Bruce Krastings at the Zero Hedge has an interesting story to tell.
It's essentially about the sordid fate of Hungary's bearer bonds of 1924.
"Fifty years later the $500 of principal and the $1,250 of accrued interest were worth $40.", says Mr. Krastings.
Read the rest here
Yet the global banking system have been designed to hold government bonds as risk free assets and core holdings on their balance sheets. This bias towards "risk-free" government bonds effectively translates to subsidies to governments.
As Cato's Mark Calabria explains,
``Under Basel, the amount of capital a bank is required to hold against an asset is a function of its risk category. For the highest risk assets, like corporate bonds, banks are required to hold 8%. Yet for those seen as the lowest risk, short term government bonds, banks aren’t required to hold any capital. So while you’d have to hold 8% capital against say, Ford bonds, you don’t have to hold any capital against Greek debt. Depending on the difference between the weights and the debt yields, such a system provides very strong incentives to load up on the highest yielding bonds of the least risky class. Fannie and Freddie debt required holding only 1.6% capital.
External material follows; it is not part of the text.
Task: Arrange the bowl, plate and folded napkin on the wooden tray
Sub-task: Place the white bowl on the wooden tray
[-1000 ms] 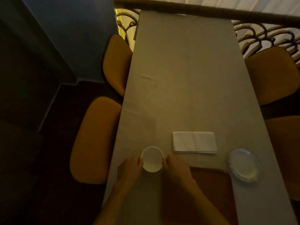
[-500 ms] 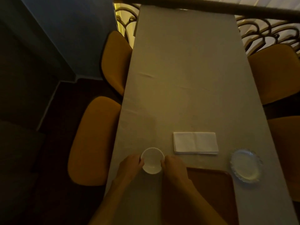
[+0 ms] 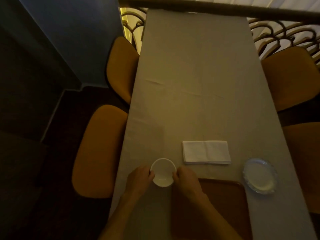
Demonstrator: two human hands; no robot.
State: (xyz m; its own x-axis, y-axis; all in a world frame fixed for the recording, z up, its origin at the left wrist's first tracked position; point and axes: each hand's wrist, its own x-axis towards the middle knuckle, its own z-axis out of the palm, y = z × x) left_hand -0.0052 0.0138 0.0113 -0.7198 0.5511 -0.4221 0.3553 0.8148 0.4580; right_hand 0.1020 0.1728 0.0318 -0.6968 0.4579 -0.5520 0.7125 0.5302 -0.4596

Very small losses in either Greek or GSE debt would cause massive losses to the banks, due to their large holdings of both." (bold emphasis added)
So unless we see a change in the mandated treatment of government bonds, which implies that subsidies to governments will need to be slashed, we will only keep jumping from one crisis to another, as shown in the chart below from the World Bank, where the incidences of banking crisis has ballooned post-Bretton Woods US dollar-gold standard.
In short, crisis are products of the inflationary central banking based-fiat money standard.
As Ludwig von Mises reminds us, ``It is always an inflationist policy, not economic conditions, which bring about the monetary depreciation. The evil is philosophical in character."